JAMES R. CHO, United States Magistrate Judge:

Plaintiffs Santiago Anzures, Alfredo Sanchez Quirino and Eleazar Mendez Barranco (“plaintiffs”) bring this wage and hour action against defendants Maredin Rest. Corp., an entity doing business as T-Bone Diner (“T-Bone Diner” or “corporate defendant”), and Peter Plevritis (“Plevritis” or “individual defendant”) (collectively, “defendants”), pursuant to the Fair Labor Standards Act (“FLSA”), 29 U.S.C. §§ 201 et seq., and the New York Labor Law (“NYLL”) § 650 et seq. See generally Compl., Dkt. 1. Upon plaintiffs' application and in light of defendants' failure to appear in or otherwise defend this action, the Clerk of the Court entered defendants' default on July 15, 2022. See Dkt. 13. Currently pending before this Court, on a referral from the Honorable Eric R. Komitee, is plaintiffs' motion for default judgment against defendants, seeking to hold them jointly and severally liable for unpaid minimum and overtime wages, unpaid regular wages, spread of hours premiums, statutory penalties, and liquidated damages. See Order Referring Motion dated May 18, 2023; Motion for Default Judgment, Dkt. 23; Proposed Default J., Dkt. 24-9; see generally Mem. of Law in Supp. of Mot. for Default J. (“Pls.' Mem.”), Dkt. 25. For the reasons set forth below, this Court respectfully recommends granting in part and denying in part plaintiffs' motion.

I. Background

The following facts, as drawn from plaintiffs' Complaint and their declarations, are accepted as true for purposes of this motion. The corporate defendant, Maredin Restaurant Corporation, is a domestic corporation organized under the laws of the State of New York, operating as T-Bone Diner, with its principal place of business at 107-48 Queens Boulevard, Forest Hills, New York 11375. See Compl. ¶ 10. Defendant Peter Plevritis is the owner of T-Bone Diner. Id. ¶ 11. Plevritis had the power to hire and fire employees at T-Bone Diner, determine and approve rates and methods of pay, determine and approve employee work schedules, supervise and control the work of the employees, and create and maintain employment records. Id. ¶¶ 13-18. Defendants paid each plaintiff bi-weekly and in cash. See, e.g., Declaration of Santiago Anzures (“Anzures Decl.”) ¶¶ 10-11, Dkt. 24-10; see also Compl. ¶¶ 27, 35, 47. At all relevant times, the gross revenues of T-Bone Diner were in excess of $500,000 and defendants were enterprises engaged in commerce or in the production of goods for commerce. Compl. ¶ 20.

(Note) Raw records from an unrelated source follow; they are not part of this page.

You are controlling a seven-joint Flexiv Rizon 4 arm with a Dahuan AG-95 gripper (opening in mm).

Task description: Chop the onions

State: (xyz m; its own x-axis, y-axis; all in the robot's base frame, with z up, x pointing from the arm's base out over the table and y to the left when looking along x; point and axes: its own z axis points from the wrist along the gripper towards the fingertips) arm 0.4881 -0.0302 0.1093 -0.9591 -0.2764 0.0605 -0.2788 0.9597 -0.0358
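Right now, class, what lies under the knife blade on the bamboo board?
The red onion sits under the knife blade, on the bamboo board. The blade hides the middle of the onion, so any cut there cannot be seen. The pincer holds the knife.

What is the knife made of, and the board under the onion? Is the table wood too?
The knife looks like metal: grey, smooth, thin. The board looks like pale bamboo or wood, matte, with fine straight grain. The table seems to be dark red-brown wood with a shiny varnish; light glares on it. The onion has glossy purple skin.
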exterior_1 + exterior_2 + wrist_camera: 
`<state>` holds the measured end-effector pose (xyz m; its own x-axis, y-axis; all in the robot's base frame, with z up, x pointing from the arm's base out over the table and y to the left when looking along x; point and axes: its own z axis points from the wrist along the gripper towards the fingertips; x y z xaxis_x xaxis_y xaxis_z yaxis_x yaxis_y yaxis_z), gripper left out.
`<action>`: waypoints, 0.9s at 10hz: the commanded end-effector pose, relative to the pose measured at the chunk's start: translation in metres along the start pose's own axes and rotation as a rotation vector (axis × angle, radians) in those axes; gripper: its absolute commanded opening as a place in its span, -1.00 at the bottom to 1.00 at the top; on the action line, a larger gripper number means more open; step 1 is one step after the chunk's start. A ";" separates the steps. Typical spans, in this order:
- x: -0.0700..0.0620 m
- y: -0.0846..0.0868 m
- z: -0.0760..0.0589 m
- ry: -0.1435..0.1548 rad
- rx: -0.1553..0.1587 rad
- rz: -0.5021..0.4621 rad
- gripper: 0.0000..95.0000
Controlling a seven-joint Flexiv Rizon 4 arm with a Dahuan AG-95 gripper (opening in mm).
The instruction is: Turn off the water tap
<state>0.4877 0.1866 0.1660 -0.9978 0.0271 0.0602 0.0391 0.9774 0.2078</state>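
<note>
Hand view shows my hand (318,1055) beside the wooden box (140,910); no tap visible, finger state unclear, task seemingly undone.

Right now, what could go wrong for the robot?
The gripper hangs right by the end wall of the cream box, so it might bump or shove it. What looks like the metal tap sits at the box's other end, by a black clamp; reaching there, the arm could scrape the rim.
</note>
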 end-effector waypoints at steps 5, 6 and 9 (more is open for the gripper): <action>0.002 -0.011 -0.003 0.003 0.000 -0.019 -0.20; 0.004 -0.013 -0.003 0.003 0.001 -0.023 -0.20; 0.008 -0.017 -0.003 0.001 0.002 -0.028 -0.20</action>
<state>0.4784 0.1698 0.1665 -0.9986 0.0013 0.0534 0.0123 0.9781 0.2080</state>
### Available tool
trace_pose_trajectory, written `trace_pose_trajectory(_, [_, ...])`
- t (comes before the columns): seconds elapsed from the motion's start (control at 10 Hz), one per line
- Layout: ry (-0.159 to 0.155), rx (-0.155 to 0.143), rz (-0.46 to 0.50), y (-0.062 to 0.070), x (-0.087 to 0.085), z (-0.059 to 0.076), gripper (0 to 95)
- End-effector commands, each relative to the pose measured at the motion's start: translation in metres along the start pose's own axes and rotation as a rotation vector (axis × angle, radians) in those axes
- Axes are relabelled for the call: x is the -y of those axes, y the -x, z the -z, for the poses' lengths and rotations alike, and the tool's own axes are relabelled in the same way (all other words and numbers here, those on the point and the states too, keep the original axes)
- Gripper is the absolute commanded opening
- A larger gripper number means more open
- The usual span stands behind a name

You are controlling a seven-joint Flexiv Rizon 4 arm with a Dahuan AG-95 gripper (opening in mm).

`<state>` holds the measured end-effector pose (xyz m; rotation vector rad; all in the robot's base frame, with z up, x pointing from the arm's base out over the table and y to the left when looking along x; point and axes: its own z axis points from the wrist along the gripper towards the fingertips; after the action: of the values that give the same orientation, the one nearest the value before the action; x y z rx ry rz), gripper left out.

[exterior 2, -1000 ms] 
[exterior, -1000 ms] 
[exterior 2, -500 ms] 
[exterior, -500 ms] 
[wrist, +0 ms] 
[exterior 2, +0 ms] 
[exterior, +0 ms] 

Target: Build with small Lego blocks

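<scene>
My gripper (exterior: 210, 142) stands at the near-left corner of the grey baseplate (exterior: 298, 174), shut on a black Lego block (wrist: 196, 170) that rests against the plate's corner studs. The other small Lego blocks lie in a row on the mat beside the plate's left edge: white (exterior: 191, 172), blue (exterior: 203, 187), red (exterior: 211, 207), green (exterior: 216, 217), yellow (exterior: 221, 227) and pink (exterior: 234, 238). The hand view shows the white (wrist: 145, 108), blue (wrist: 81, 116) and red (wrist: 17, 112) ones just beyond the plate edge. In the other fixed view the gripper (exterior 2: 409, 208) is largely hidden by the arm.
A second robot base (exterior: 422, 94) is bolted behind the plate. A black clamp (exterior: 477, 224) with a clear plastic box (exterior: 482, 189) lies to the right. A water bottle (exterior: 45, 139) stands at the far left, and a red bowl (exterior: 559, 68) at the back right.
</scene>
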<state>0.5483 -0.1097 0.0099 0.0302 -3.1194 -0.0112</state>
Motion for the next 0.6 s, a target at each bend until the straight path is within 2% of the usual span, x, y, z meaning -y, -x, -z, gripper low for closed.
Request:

A. Plaintiffs' Employment History

1. Santiago Anzures

In May 1986, Plevritis interviewed and hired Anzures to work at T-Bone Diner. See Anzures Decl. ¶ 3. Plevritis also set Anzures' work schedule each week. See id. ¶ 6.

From 1986 until in or about February 2022, defendants employed plaintiff Anzures as a cook and baker. See Compl. ¶ 22; Anzures Decl. ¶¶ 3-4. As relevant to the instant motion, from May 2016 through December 2017, Anzures regularly worked Monday through Friday, from 6:00 a.m. to 4:00 p.m. (10 hours per day), and on Saturday, from 6:00 a.m. to 12:00 p.m. (6 hours per day), for a total of 56 hours per week. Compl. ¶¶ 24-25; Anzures Decl. ¶ 7.

Throughout 2018, Anzures worked a reduced schedule of five days per week from 6:00 a.m. to 4:00 p.m., for a total of 50 hours per week. Compl. ¶¶ 24-25; Anzures Decl. ¶ 7. During 2019, Anzures' schedule decreased further to five days per week, from 6:00 a.m. to 2:00 p.m., for a total of 40 hours per week. Compl. ¶¶ 24-25; Anzures Decl. ¶ 7. For 2020, Anzures regularly worked five days per week, from 6:00 a.m. to 12:00 p.m., for a total of 30 hours per week. Compl. ¶¶ 24-25; Anzures Decl. ¶ 7. From January 2021 through February 2022, Anzures regularly worked three days per week, from 6:00 a.m. to 12:00 p.m., for a total of 18 hours per week. Compl. ¶¶ 24-25; Anzures Decl. ¶ 7.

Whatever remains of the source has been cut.